Sub-four-minute mile stopwatch races home

The stopwatch that recorded the world’s first sub four-minute mile set by the British middle-distance runner and neurologist, Sir Roger Bannister, on May 6, 1954, has sold for thousands in a recent sale at Dominic Winter Auctioneers in Gloucestershire.

Stopwatch for Roger Bannister 4-minute mile

The non-running Nero Lemania stopwatch used by (unofficial) timekeeper and stadium announcer Norris McWhirter on the occasion of Bannister’s world record at Iffey Road, Oxford, sold for a hammer of £26,000.

The watch measures 8cm, has some rubbing and tarnishing, and was preserved in an old pigskin leather case. The lot was sold along with a small archive of related photographs and papers, including an image of Bannister crossing the line, one of the Bannisters with their three young children signed ‘To Carol & Norris, from the Bannisters’.

There was also two autograph letters signed from Roger Bannister to Norris McWhirter, and the latter’s carbon copy replies, dated May/June 1951. In one letter, McWhirter writes about the possibility of a sub-4-minute mile after watching Bannister in a race: “… Those blistering finishes must be extremely painful. I am convinced that the over-all output of energy comes very close to the magic four minutes”.

Norris McWhirter's stopwatch that recorded Roger Bannister four-minute mile

Norris McWhirter and his twin brother Ross were known internationally for the founding of The Guinness Book of Records, which they wrote and annually updated together for over two decades.

McWhirter came to public attention while working for the BBC as a sports commentator. On the day of Bannister’s record there were five official timekeepers: W.C.A. Findlay, C.S. Hill, R.G. Hudson, L.R. Richards and W.J. Burfitt, of which Hill and Burfitt’s stopwatches have previously been sold at auction. McWhirter, a close friend and training ally of Bannister, also kept time with the stopwatch offered here, and was the stadium announcer.
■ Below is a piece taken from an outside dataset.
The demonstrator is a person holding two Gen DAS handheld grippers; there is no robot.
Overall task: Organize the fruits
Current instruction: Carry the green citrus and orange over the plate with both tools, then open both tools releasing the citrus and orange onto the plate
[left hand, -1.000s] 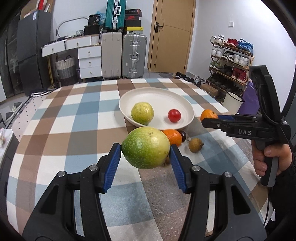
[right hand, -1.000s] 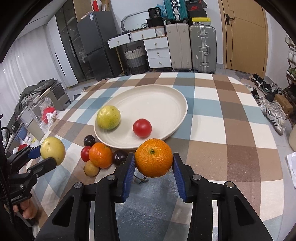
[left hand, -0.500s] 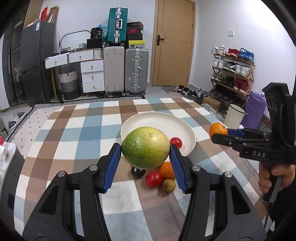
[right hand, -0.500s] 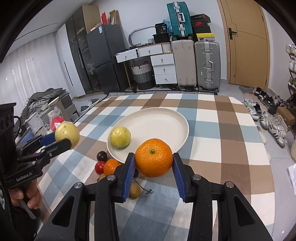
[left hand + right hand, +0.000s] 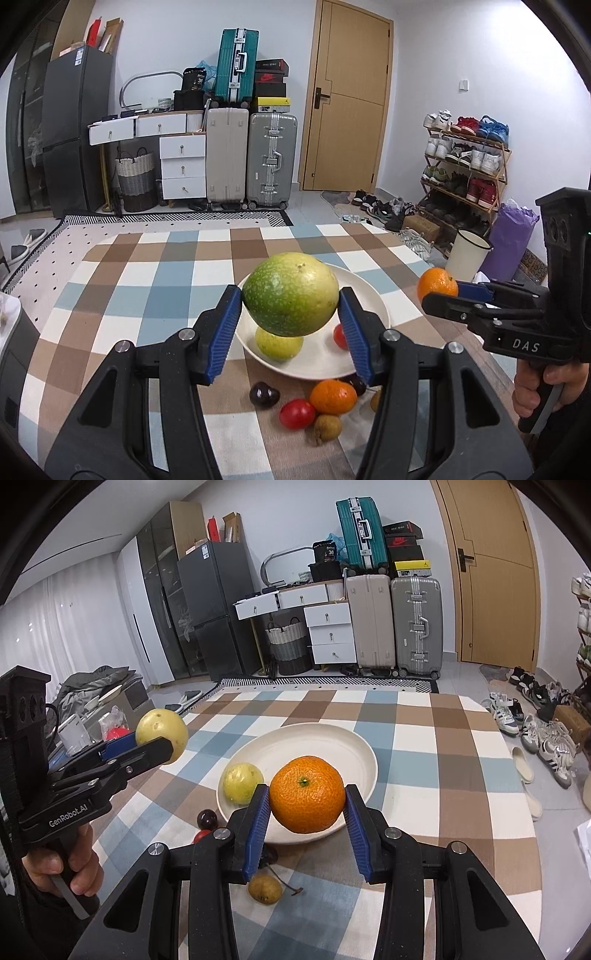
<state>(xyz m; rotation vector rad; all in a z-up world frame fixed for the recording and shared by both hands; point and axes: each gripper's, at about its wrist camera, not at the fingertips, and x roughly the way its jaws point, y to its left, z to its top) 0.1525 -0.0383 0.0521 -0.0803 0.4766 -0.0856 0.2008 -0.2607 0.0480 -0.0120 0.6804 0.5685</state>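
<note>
Both fingers are clamped on round fruit, left gripper (image 5: 290, 325) on the guava (image 5: 290, 294), right gripper (image 5: 306, 821) on the orange (image 5: 307, 794), so either could roll off the plate (image 5: 364, 755) if dropped from up here.

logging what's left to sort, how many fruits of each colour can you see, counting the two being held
green-yellow fruits: 2
oranges: 2
red fruits: 2
dark plums: 2
small brown fruits: 2
total: 10

Even, soft indoor light, faint shadows; both views sharp, with strong fisheye bending and black vignetted corners at the edges
</note>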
In several known photographs of the race finish, McWhirter, wearing a white jumper and operating the stopwatch, can be identified standing amongst the excited huddle of other timekeepers.

Following the race McWhirter famously declared: “Ladies and gentlemen, here is the result of Event Number Nine, the One Mile. First, Number Forty-One, R.G. Bannister, of the Amateur Athletic Association, and formerly of Exeter and Merton Colleges, with a time which is a new meeting and track record, and which, subject to ratification, will be a new English native, British national, British All-Comers’, European, British Empire and world record. The time is three [at which point the rest of the announcement was lost in the roar of the 1,200 crowd] minutes, fifty-nine point four seconds.”

McWhirter’s Lemania Nero 1/10 split-second watch was consigned by family members, and quickly climbed above its £3,000-£5,000 estimate.